Update: all of the text cluster has ipsec turned on globally now. Holding here until tomorrow in case there's some subtle fallout not yet being observed.

Change 227980 had a related patch set uploaded (by BBlack):
enable ipsec for mobile and bits clusters

https://gerrit.wikimedia.org/r/227980

Change 227980 merged by BBlack:
enable ipsec for mobile and bits clusters

https://gerrit.wikimedia.org/r/227980

Change 228811 had a related patch set uploaded (by BBlack):
enable upload ipsec for eqiad cp3034 for upload-reload testing

https://gerrit.wikimedia.org/r/228811

Change 228811 merged by BBlack:
enable upload ipsec for eqiad cp3034 for upload-reload testing

https://gerrit.wikimedia.org/r/228811

BBlack added a comment.Aug 3 2015, 3:29 PM

cp3034 (upload esams) has had all its backhaul to eqiad over ipsec now for ~1h. CPU impact is, again, virtually non-existent. Attempting wipe-test now.

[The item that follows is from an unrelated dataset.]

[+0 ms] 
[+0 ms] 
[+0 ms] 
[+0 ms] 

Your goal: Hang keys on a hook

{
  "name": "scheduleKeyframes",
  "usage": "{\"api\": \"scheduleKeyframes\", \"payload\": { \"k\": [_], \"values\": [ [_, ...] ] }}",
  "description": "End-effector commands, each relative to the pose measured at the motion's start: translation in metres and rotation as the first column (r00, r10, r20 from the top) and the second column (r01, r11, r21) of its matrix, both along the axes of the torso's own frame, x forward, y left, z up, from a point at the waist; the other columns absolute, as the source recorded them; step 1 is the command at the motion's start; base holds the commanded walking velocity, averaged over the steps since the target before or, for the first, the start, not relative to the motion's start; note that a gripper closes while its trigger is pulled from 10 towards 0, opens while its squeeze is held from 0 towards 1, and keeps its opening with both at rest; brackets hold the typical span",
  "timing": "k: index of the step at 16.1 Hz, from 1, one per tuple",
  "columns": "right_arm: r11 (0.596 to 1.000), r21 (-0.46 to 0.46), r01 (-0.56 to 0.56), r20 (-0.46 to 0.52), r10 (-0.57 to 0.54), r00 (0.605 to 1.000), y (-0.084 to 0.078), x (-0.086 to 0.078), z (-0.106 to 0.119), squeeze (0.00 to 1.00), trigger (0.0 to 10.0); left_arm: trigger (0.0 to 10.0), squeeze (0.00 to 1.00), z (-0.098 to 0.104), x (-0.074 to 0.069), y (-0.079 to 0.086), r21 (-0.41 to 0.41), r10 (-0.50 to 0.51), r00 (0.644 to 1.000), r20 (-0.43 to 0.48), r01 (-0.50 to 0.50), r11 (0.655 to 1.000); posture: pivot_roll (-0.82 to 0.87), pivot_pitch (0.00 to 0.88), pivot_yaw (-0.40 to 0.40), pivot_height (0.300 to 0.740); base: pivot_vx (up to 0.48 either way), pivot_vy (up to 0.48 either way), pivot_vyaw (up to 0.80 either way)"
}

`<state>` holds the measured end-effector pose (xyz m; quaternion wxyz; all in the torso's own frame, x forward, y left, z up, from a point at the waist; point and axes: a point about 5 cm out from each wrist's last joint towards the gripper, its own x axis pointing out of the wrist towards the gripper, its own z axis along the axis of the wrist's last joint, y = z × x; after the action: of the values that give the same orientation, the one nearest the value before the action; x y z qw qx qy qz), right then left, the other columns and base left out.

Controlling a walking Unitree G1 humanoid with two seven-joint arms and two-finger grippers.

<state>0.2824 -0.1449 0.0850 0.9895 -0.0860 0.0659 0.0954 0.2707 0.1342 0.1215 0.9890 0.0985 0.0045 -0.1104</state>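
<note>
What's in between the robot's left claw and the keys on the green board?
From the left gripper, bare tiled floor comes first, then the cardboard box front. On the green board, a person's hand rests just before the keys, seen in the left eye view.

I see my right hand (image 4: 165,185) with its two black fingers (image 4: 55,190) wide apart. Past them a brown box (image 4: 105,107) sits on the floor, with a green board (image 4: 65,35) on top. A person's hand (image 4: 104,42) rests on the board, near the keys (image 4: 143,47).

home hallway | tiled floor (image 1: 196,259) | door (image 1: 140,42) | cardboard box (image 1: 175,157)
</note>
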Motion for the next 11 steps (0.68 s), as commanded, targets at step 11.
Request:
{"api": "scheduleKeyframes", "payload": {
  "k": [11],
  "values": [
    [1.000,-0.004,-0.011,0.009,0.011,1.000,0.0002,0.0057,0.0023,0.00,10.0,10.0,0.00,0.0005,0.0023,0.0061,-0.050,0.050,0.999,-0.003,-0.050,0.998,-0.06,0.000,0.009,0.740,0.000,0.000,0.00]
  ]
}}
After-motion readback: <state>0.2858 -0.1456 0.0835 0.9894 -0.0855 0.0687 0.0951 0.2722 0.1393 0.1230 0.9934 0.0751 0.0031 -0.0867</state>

BBlack added a comment.Aug 3 2015, 3:40 PM

Wipe-test success. The cpu bump in iowait% from rewriting the cache (which is also minor) is easier to see than any from the related extra crypto.

Change 228838 had a related patch set uploaded (by BBlack):
enable ipsec for all upload caches

https://gerrit.wikimedia.org/r/228838

Change 228838 merged by BBlack:
enable ipsec for all upload caches

https://gerrit.wikimedia.org/r/228838

BBlack closed this task as Resolved.Aug 3 2015, 3:56 PM

ipsec is active for all of the primary clusters for cache<->cache from tier2 to tier1: text, upload, mobile, bits. bits doesn't technically protect anything since its inter-DC traffic is via-LVS, but that cluster is going away ASAP regardless and isn't handling much of the traditional bits traffic anymore anyways.